- What to do -
Reproduce the entries. Match every word.

- Data shown -
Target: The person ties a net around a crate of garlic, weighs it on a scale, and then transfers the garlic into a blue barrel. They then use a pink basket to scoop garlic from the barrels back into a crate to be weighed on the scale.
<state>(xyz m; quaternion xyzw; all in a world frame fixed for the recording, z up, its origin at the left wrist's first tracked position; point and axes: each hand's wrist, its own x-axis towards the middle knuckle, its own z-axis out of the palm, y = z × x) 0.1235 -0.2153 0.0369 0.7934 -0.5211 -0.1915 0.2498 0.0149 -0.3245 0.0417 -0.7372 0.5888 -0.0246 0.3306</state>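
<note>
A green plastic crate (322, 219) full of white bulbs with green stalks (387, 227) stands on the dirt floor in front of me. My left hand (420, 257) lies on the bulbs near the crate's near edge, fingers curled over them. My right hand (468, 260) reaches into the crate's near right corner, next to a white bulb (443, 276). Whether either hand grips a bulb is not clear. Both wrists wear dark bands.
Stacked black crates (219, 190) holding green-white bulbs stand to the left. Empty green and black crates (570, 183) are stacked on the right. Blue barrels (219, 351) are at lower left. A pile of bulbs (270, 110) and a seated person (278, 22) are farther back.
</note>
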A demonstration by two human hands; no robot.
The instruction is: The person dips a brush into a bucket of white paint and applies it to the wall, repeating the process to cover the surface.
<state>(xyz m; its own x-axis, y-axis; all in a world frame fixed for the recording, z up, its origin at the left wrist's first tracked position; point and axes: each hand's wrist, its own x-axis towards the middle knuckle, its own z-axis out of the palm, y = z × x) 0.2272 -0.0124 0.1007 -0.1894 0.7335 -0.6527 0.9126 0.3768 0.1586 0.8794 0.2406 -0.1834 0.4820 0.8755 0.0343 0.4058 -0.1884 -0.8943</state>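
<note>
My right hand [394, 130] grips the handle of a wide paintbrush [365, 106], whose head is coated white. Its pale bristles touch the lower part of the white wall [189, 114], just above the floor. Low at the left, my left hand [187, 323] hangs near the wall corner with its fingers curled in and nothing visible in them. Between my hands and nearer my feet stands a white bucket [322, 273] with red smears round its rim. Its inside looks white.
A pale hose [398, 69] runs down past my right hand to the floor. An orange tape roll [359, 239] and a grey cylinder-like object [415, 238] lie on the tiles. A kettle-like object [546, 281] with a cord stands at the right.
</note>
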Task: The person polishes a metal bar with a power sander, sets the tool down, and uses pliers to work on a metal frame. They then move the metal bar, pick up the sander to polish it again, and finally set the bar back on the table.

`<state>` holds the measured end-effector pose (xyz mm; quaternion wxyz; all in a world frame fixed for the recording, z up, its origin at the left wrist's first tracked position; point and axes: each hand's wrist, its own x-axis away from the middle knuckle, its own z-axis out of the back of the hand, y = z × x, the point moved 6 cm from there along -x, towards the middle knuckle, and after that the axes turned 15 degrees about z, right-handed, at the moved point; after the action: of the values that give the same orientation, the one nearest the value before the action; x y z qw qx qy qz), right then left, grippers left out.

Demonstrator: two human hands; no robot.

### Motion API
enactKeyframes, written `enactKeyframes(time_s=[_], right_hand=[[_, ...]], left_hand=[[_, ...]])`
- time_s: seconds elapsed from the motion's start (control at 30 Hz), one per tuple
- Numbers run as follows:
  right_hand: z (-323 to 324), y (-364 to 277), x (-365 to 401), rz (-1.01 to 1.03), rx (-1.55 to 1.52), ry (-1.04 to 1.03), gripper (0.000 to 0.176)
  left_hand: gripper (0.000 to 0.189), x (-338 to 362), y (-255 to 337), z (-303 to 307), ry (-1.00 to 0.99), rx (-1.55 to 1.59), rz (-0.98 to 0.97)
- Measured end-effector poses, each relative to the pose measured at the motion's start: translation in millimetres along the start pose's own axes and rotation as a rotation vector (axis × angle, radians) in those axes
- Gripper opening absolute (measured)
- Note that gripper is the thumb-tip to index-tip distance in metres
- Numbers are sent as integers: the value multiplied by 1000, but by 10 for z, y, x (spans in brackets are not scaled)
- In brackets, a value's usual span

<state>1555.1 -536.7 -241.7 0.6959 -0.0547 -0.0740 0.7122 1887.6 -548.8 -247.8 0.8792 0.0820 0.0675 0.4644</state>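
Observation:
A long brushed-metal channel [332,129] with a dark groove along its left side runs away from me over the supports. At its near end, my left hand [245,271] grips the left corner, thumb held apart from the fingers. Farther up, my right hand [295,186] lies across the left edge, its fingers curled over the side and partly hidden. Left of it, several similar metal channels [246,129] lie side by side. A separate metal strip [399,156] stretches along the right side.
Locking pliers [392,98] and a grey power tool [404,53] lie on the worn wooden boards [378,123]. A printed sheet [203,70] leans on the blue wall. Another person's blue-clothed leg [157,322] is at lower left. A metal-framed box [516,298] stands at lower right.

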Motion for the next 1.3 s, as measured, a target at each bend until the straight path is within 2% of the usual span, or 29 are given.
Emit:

- Written reply -
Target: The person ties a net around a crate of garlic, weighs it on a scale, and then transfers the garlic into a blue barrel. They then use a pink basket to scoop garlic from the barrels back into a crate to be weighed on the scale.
<state>(xyz m; quaternion xyzw; all in a world frame fixed for the recording, z up, its origin at the left wrist's first tracked position; point and axes: each hand's wrist, its own x-axis towards the middle knuckle, its own z-axis out of the palm, y = z × x) 0.1235 -0.2153 0.0369 0.7934 -0.5211 -0.1915 0.2498 0.0149 -0.3245 0.0417 -0.7372 0.5888 -0.0246 0.3306</state>
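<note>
A green plastic crate (322, 219) full of white bulbs with green stalks (387, 227) stands on the dirt floor in front of me. My left hand (420, 257) lies on the bulbs near the crate's near edge, fingers curled over them. My right hand (468, 260) reaches into the crate's near right corner, next to a white bulb (443, 276). Whether either hand grips a bulb is not clear. Both wrists wear dark bands.
Stacked black crates (219, 190) holding green-white bulbs stand to the left. Empty green and black crates (570, 183) are stacked on the right. Blue barrels (219, 351) are at lower left. A pile of bulbs (270, 110) and a seated person (278, 22) are farther back.
</note>
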A demonstration by two human hands; no robot.
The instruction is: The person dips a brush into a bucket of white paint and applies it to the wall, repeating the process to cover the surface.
<state>(xyz m; its own x-axis, y-axis; all in a world frame fixed for the recording, z up, its origin at the left wrist's first tracked position; point and axes: each hand's wrist, its own x-axis towards the middle knuckle, its own z-axis out of the palm, y = z × x) 0.2272 -0.0124 0.1007 -0.1894 0.7335 -0.6527 0.9126 0.3768 0.1586 0.8794 0.2406 -0.1834 0.4820 0.8755 0.0343 0.4058 -0.1884 -0.8943</state>
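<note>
My right hand [394, 130] grips the handle of a wide paintbrush [365, 106], whose head is coated white. Its pale bristles touch the lower part of the white wall [189, 114], just above the floor. Low at the left, my left hand [187, 323] hangs near the wall corner with its fingers curled in and nothing visible in them. Between my hands and nearer my feet stands a white bucket [322, 273] with red smears round its rim. Its inside looks white.
A pale hose [398, 69] runs down past my right hand to the floor. An orange tape roll [359, 239] and a grey cylinder-like object [415, 238] lie on the tiles. A kettle-like object [546, 281] with a cord stands at the right.
</note>
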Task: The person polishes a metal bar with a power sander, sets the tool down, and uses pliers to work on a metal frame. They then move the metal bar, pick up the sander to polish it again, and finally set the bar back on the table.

`<state>` holds the measured end-effector pose (xyz mm; quaternion wxyz; all in a world frame fixed for the recording, z up, its origin at the left wrist's first tracked position; point and axes: each hand's wrist, its own x-axis away from the middle knuckle, its own z-axis out of the back of the hand, y = z × x, the point moved 6 cm from there along -x, towards the middle knuckle, and after that the axes turned 15 degrees about z, right-handed, at the moved point; after the action: of the values that give the same orientation, the one nearest the value before the action; x y z qw qx qy qz), right then left, grippers left out.

Demonstrator: two human hands; no robot.

### Motion API
enactKeyframes, written `enactKeyframes(time_s=[_], right_hand=[[_, ...]], left_hand=[[_, ...]])`
- time_s: seconds elapsed from the motion's start (control at 30 Hz), one per tuple
- Numbers run as follows:
  right_hand: z (-323 to 324), y (-364 to 277), x (-365 to 401), rz (-1.01 to 1.03), rx (-1.55 to 1.52), ry (-1.04 to 1.03), gripper (0.000 to 0.176)
  left_hand: gripper (0.000 to 0.189), x (-338 to 362), y (-255 to 337), z (-303 to 307), ry (-1.00 to 0.99), rx (-1.55 to 1.59), rz (-0.98 to 0.97)
- Measured end-effector poses, each relative to the pose measured at the motion's start: translation in millimetres along the start pose's own axes and rotation as a rotation vector (axis × angle, radians) in those axes
- Gripper opening absolute (measured)
- Note that gripper is the thumb-tip to index-tip distance in metres
- Numbers are sent as integers: the value multiplied by 1000, but by 10 for z, y, x (spans in brackets are not scaled)
- In brackets, a value's usual span

<state>1555.1 -536.7 -241.7 0.6959 -0.0547 -0.0740 0.7122 1887.6 -548.8 -247.8 0.8792 0.0820 0.0675 0.4644</state>
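Observation:
A long brushed-metal channel [332,129] with a dark groove along its left side runs away from me over the supports. At its near end, my left hand [245,271] grips the left corner, thumb held apart from the fingers. Farther up, my right hand [295,186] lies across the left edge, its fingers curled over the side and partly hidden. Left of it, several similar metal channels [246,129] lie side by side. A separate metal strip [399,156] stretches along the right side.
Locking pliers [392,98] and a grey power tool [404,53] lie on the worn wooden boards [378,123]. A printed sheet [203,70] leans on the blue wall. Another person's blue-clothed leg [157,322] is at lower left. A metal-framed box [516,298] stands at lower right.
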
Motion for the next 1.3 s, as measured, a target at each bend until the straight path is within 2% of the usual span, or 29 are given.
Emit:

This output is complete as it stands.